_What you need to do_: Gather each line containing the string "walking" from these entries.

═══

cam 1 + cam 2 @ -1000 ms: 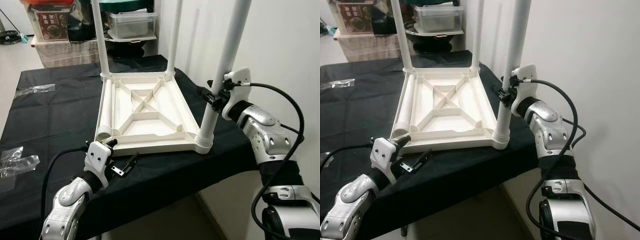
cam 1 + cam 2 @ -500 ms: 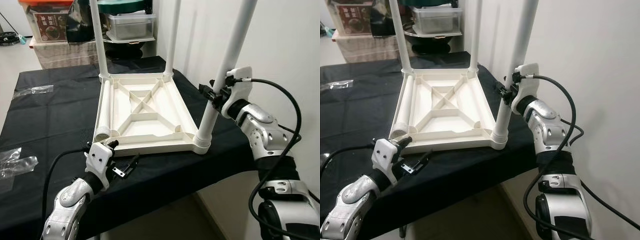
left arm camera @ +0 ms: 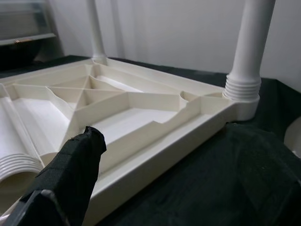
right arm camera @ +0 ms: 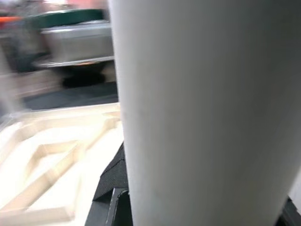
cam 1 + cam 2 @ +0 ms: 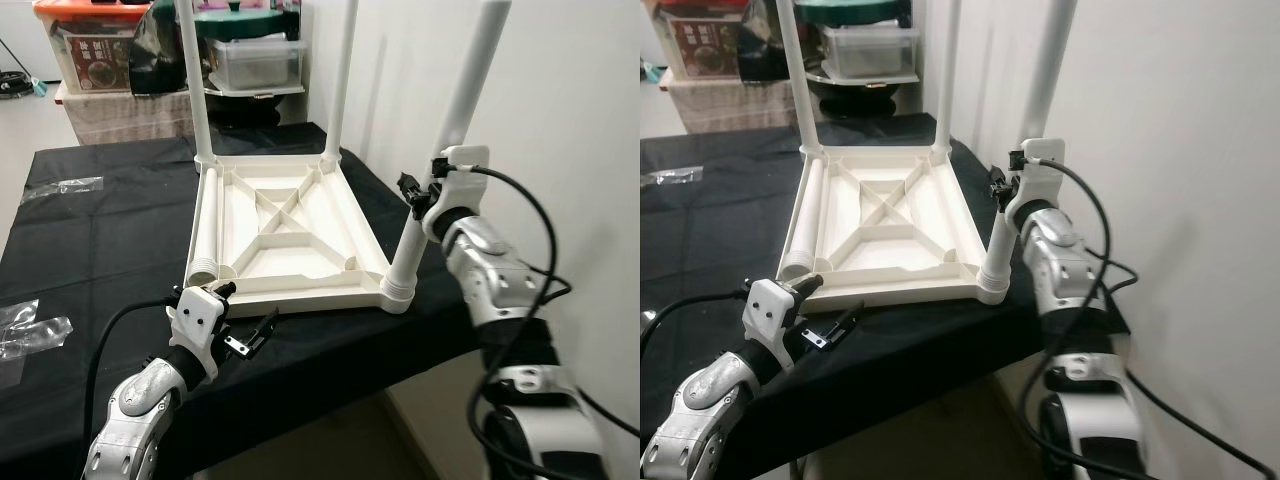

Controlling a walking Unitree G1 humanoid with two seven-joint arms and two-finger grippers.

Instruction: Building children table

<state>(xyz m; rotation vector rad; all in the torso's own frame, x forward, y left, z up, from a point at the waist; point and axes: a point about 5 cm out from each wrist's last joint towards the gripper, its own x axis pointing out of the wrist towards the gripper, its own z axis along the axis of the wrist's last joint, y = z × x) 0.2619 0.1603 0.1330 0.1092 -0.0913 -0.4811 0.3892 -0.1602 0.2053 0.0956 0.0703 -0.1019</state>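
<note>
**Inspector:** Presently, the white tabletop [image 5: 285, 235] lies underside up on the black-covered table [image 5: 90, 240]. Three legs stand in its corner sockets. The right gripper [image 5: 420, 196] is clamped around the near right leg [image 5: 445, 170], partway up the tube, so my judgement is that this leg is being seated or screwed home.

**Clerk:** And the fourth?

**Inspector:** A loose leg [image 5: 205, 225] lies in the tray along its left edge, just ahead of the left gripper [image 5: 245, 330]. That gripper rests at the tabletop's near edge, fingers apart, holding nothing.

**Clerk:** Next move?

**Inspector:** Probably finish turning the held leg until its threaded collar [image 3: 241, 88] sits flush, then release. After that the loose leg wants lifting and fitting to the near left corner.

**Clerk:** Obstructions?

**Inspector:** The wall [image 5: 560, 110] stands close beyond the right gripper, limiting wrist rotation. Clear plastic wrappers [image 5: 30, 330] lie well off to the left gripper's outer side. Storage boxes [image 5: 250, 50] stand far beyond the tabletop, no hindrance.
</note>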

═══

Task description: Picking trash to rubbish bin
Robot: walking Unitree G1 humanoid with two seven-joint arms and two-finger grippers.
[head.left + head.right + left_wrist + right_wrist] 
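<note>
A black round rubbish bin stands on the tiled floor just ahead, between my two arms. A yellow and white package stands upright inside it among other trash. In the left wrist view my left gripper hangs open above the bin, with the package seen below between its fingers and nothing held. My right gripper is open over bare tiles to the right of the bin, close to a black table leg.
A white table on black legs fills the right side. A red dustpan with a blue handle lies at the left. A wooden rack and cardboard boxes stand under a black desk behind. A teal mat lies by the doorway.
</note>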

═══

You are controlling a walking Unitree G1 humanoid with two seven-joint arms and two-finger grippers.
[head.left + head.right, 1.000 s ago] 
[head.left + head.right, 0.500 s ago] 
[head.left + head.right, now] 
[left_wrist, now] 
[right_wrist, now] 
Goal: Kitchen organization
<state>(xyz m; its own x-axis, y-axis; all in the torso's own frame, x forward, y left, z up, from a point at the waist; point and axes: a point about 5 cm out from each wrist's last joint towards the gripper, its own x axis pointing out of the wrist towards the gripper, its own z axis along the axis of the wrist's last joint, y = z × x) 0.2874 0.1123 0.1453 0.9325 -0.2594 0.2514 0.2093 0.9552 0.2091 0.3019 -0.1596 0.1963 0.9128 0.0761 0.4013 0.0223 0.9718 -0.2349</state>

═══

_Expected answer_:
Controlling a walking Unitree G1 humanoid with two seven-joint arms and two-finger grippers.
Robot: walking Unitree G1 humanoid with two seven-joint arms and two-finger grippers.
You are controlling a walking Unitree G1 humanoid with two seven-joint arms and two-finger grippers.

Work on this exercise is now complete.